▸ What is needed
Would you repeat the whole listing exactly, pictures excluded?

▸ Exercise data
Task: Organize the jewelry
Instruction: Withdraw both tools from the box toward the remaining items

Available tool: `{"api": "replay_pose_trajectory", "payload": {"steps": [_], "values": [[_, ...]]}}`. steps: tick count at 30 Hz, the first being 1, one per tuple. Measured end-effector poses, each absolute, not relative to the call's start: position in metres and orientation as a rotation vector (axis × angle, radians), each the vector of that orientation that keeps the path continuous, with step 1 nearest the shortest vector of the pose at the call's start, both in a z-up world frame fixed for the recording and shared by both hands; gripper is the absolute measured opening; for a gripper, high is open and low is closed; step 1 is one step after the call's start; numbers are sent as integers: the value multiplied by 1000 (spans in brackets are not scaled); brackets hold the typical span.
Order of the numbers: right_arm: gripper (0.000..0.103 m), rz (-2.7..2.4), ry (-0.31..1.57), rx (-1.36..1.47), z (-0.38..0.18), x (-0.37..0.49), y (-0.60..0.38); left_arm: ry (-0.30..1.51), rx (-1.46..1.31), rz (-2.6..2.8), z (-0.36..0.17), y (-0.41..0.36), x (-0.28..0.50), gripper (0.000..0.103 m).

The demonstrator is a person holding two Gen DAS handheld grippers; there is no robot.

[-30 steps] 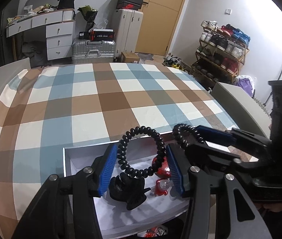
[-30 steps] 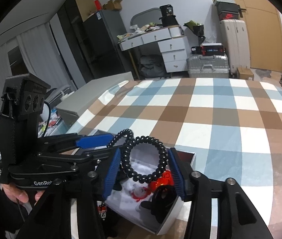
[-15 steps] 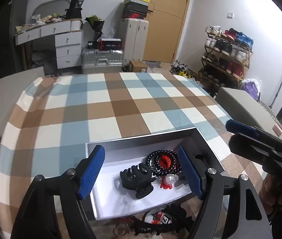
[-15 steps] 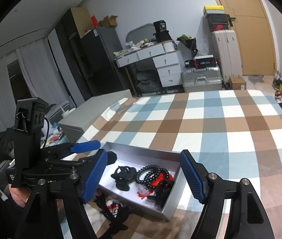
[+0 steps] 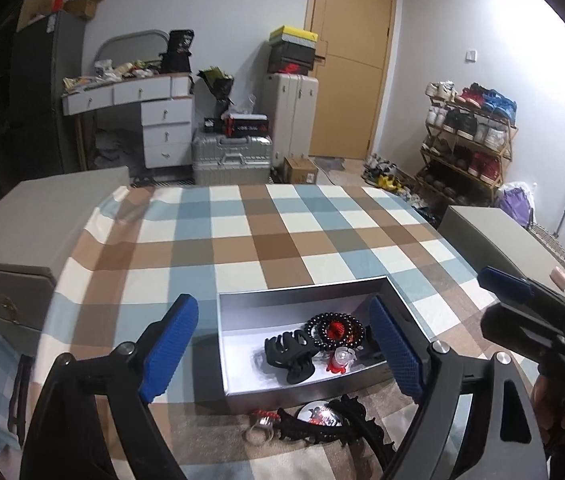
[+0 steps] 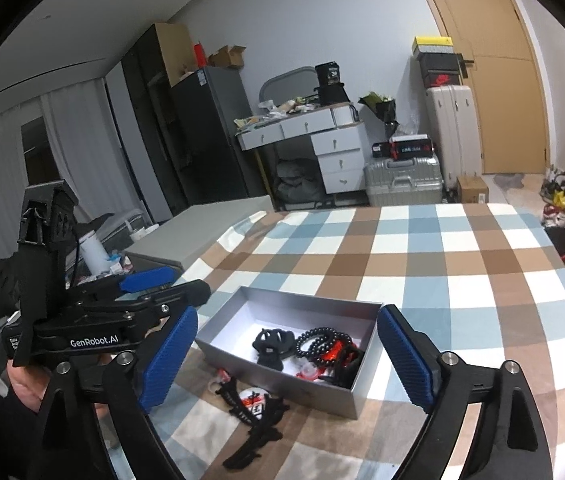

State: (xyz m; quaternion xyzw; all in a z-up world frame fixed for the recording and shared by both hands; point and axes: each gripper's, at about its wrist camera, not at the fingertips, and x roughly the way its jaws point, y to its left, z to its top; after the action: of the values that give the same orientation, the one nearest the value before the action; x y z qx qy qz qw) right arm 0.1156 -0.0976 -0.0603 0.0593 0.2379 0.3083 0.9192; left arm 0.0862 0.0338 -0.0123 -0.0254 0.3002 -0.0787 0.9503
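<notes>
Both grippers released, nothing between the pads; jaws have just been opening. Left gripper (image 5: pixel 282 354) and right gripper (image 6: pixel 286 360) hang above the near end of the checked bench (image 5: pixel 242 240). Silver box (image 5: pixel 242 312) sits on it, holding a black bead bracelet (image 5: pixel 336 330), a black hair claw (image 5: pixel 290 354) and small red pieces, maybe charms. Black comb-like accessory (image 6: pixel 254 420) lies on the cloth just near of the box.
</notes>
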Motion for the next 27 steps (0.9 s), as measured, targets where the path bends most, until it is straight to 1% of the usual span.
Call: {"api": "replay_pose_trajectory", "payload": {"steps": [3, 5, 6, 7, 8, 9, 10, 16, 21, 24, 27], "values": [[94, 633, 482, 121, -59, 106, -98, 595, -41, -146, -10, 35, 78, 86], [97, 629, 481, 124, -60, 101, -98, 590, -31, -137, -10, 38, 73, 90], [99, 624, 480, 127, -60, 97, -99, 587, -32, -133, -10, 41, 71, 90], [101, 621, 477, 128, -61, 93, -99, 584, -37, -129, -10, 44, 68, 92], [101, 619, 475, 127, -63, 89, -99, 584, -46, -123, -10, 50, 65, 98], [101, 618, 474, 124, -64, 86, -100, 585, -50, -115, -12, 54, 63, 101], [102, 615, 472, 120, -67, 82, -100, 585, -53, -105, -14, 59, 60, 102], [103, 603, 503, 140, -88, 71, -104, 644, -55, -60, -40, 74, 45, 102], [103, 595, 538, 138, -103, 64, -105, 732, -77, -43, -69, 83, 40, 102], [103, 601, 568, 158, -113, 63, -104, 792, -101, -62, -84, 83, 36, 102], [103, 605, 602, 157, -123, 63, -101, 815, -102, -66, -92, 79, 33, 102]]}}
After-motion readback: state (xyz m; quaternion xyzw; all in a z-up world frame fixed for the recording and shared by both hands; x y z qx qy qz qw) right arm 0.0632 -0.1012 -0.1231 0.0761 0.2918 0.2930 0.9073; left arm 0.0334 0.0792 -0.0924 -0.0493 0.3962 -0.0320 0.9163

▸ Response to this exercise
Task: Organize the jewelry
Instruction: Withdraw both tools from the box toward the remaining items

Available tool: `{"api": "replay_pose_trajectory", "payload": {"steps": [_], "values": [[_, ...]]}}`. steps: tick count at 30 Hz, the first being 1, one per tuple. Measured end-effector poses, each absolute, not relative to the call's start: position in metres and orientation as a rotation vector (axis × angle, radians), each the vector of that orientation that keeps the path continuous, with step 1 nearest the shortest vector of the pose at the call's start, both in a z-up world frame fixed for the recording and shared by both hands; gripper is the absolute measured opening; for a gripper, high is open and low is closed; step 1 is one step after the call's start; numbers are sent as integers: the value multiplied by 1000 (spans in brackets are not scaled); brackets hold the typical span.
Order of the numbers: right_arm: gripper (0.000..0.103 m), rz (-2.7..2.4), ry (-0.31..1.57), rx (-1.36..1.47), z (-0.38..0.18), x (-0.37..0.49), y (-0.60..0.38); left_arm: ry (-0.30..1.51), rx (-1.46..1.31), rz (-2.6..2.8), z (-0.36..0.17), y (-0.41..0.36), x (-0.28..0.50), gripper (0.000..0.103 m).

The demonstrator is a person holding two Gen DAS handheld grippers; there is no robot.

[-30 steps] 
[-30 steps] 
[-15 steps] 
[-15 steps] 
[+0 steps] 
[+0 steps] 

State: (xyz m; quaternion xyzw; all in a z-up world frame fixed for the recording and shared by both hands; point and axes: each gripper's, at about its wrist camera, not at the fingertips, and x roughly the way its jaws point, y to its left, z to its top; after the action: of the values that give the same orientation, the one nearest the value before the action; x y z qx qy qz qw) right arm 0.1156 -0.0976 -0.0603 0.0593 0.2379 0.3083 0.9192; left arm 0.0862 0.0338 -0.0123 -0.0254 0.3002 -0.0787 0.9503
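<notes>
Both grippers released, nothing between the pads; jaws have just been opening. Left gripper (image 5: pixel 282 354) and right gripper (image 6: pixel 286 360) hang above the near end of the checked bench (image 5: pixel 242 240). Silver box (image 5: pixel 242 312) sits on it, holding a black bead bracelet (image 5: pixel 336 330), a black hair claw (image 5: pixel 290 354) and small red pieces, maybe charms. Black comb-like accessory (image 6: pixel 254 420) lies on the cloth just near of the box.
</notes>
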Motion for the next 27 steps (0.9 s), as measured, targets where the path bends most, until it is straight to 1% of the usual span.
Call: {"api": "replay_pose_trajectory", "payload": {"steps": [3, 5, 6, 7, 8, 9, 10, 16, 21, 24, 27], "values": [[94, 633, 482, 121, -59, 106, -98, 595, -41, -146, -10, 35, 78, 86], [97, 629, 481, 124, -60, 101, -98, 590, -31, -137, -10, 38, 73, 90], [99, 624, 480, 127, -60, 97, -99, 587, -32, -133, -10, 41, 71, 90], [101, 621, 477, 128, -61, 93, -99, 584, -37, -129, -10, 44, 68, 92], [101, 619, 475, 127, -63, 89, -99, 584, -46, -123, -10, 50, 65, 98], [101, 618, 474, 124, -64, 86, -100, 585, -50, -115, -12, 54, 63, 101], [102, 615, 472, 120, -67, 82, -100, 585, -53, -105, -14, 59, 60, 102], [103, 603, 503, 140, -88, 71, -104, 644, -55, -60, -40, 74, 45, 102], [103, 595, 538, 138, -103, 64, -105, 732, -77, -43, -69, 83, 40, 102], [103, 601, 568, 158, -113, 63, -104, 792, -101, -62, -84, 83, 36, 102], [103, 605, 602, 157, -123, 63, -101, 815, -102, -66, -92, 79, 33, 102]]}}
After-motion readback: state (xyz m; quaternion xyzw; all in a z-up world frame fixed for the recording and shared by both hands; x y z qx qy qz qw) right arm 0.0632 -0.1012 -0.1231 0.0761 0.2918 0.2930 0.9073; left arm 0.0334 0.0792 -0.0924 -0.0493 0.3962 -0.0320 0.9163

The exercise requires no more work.